YOU ARE PROBABLY AFRAID, THINKING THAT I HAVE SUCH AN "EXTREME" ATTITUDE
AND THAT I NEED TO BE MORE "SENSITIVE" TO OTHER PEOPLE'S FEELINGS. WELL
LET ME TELL YOU SOMETHING YOU POLE-SMOKING PANSY! I DON'T GIVE TWO SHITS WHAT
YOU OR ANYBODY ELSE THINKS! THIS IS A DAMN WAR, AND IF YOU CAN'T
HANDLE THAT, THEN YOU SHOULD GO HOME AND SUCK ON MAMMA'S TIT!! DO YOU
HEAR ME YOU RUNT?? NOW GET THE HELL OUT OF MY PRESS ROOM BEFORE I GO
CRAZY AND BEAT THE LIVING SHIT OUT OF YOU!!! NEXT QUESTION: YOU WITH THE
UGLY-ASSED TIE. LOOK AT THAT THING! IT IS HIDEOUS."

Reporter 3: "Aren't you going against the freedom of the press by this?"
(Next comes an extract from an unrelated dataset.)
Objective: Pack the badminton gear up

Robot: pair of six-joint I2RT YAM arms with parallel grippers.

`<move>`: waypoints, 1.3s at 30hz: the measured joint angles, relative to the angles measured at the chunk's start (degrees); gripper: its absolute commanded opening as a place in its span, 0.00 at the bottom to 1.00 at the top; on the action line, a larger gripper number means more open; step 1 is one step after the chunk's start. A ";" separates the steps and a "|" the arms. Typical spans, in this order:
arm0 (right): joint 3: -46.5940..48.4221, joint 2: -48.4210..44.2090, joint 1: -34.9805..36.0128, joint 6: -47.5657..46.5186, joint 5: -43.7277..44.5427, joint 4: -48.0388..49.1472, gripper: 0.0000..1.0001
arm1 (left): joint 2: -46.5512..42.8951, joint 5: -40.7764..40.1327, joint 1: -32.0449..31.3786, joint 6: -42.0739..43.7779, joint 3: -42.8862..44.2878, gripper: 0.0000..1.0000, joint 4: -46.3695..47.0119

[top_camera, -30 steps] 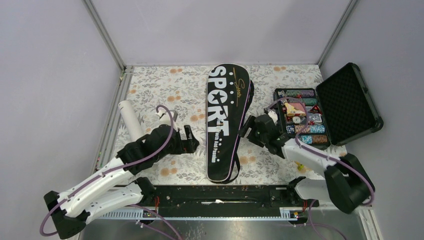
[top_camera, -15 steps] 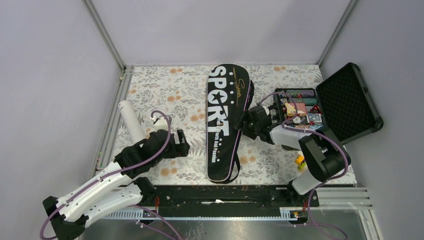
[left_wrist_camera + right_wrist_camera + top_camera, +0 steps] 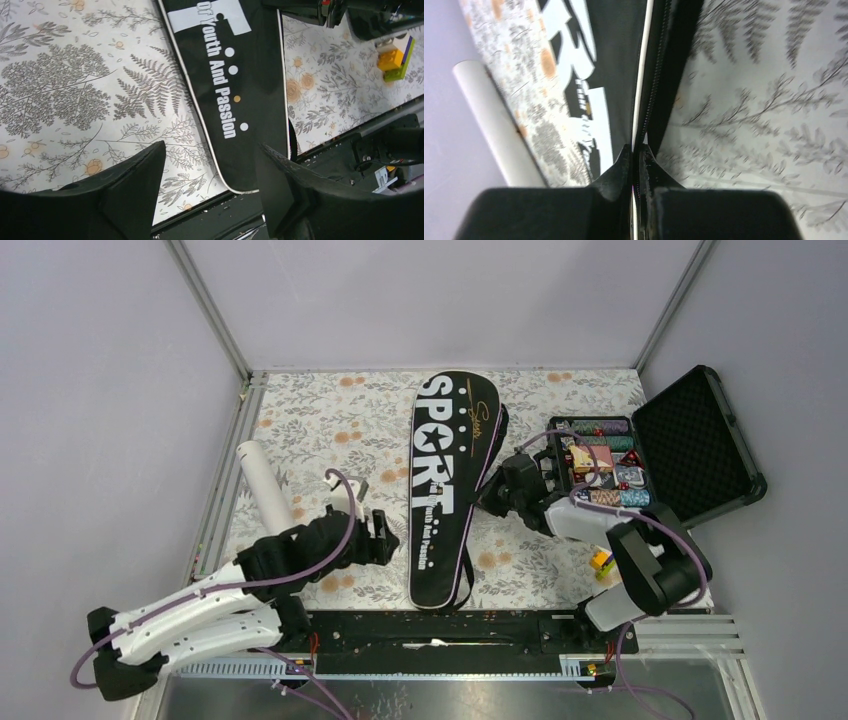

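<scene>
Racket bag lies flat mid-bench, wide end toward far edge, narrow end at near edge. Open black case at right edge. White tube near left edge. Right gripper clenched on bag's right zipper seam. Left gripper released, above bag's narrow end.

The bag's inside is hidden, so what it holds cannot be told. From above, the left arm covers the tube's near end, and the chips in the case are too small to tell apart. The left wrist view cuts the bag off at its top edge. In the right wrist view the tube is blurred, and the right fingers hide the bag edge pinched between them.
</scene>
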 measured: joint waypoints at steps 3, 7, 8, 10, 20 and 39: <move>-0.90 -5.38 2.23 2.03 0.04 -1.49 0.00 | 2.34 -4.37 -5.33 -0.28 0.87 0.74 0.50; -0.85 -10.58 6.75 5.05 0.39 -3.30 0.00 | 8.83 -11.96 -13.03 -0.46 4.57 0.82 1.03; -0.70 -11.58 8.15 6.08 0.66 -4.07 0.00 | 11.04 -13.79 -15.26 -0.42 5.81 0.83 1.38; -0.37 -12.81 10.19 7.72 1.46 -5.77 0.00 | 15.23 -17.16 -18.88 -0.35 8.24 0.84 1.53; 3.89 -17.70 15.52 14.21 5.70 -13.31 0.00 | 30.95 -27.82 -26.27 -0.59 16.52 0.87 0.42; 2.67 -23.41 16.65 17.40 6.10 -12.20 0.33 | 43.04 -36.52 -29.38 -5.57 24.92 0.00 -10.19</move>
Ermey: "FREEDOM?? WHAT IN BLUE HELL DO YOU KNOW ABOUT FREEDOM? I HAVE
SWEATED MY ASS OFF IN JUNGLES, WHILE BEING SHOT AT FOR THIS NATION!!
WHAT IN THE HELL HAVE YOU DONE YOU LITTLE SHIT-SUCKING WEASEL? WHEN WAS
THE LAST TIME YOU PUT YOUR ASS ON THE LINE FOR ANYTHING? AND YET YOU
HAVE THE UNMITIGATED TEMERITY TO SHOW UP HERE AND MONDAY-MORNING
QUARTERBACK THE ACTIONS OF A BRAVE MARINE, WHO WAS DEFENDING HIMSELF AND
HIS UNIT FROM AN ATTACK BY SOME MURDEROUS AL-QUEDA SYMPATHIZER!!! YOU WANNA
KNOW WHAT I AM CONCERNED ABOUT, NUMBNUTS? I AM CONCERNED ABOUT A BUNCH OF
GRABASSTIC, ORGANIZED MORONS WITH CAMERAS AND MICROPHONES DOING THEIR BEST
TO PORTRAY OUR BRAVE MEN AND WOMEN AS WAR CRIMINALS! I AM CONCERNED ABOUT
CHICKEN-SHIT PANSIES THAT WANT US TO NEGOTIATE WITH TERRORISTS AND WHINE
ABOUT THEIR PISS-ANT "FREEDOMS"!!"

Reporter 3: "I . "

Ermey: "DID YOU HAVE A BIG BOWL OF STUPID FOR BREAKFAST THIS MORNING,
NUMBNUTS? I DON'T WANT TO HEAR ANOTHER WORD OUT OF THAT COMMIE CRY-HOLE IN
THAT SHIT-PILE YOU CALL A HEAD! AND THAT GOES TRIPLE FOR THE REST OF
YOU PANSY-ASSED MORONS! NOW GET THE HELL OUT OF MY PRESS ROOM BEFORE I
SHOVE MY BOOT SO FAR UP YOUR ASS THAT YOU CHOKE TO DEATH ON MY
SHOELACES!!!!"

Marine DI's have a language all their own. God bless them all!!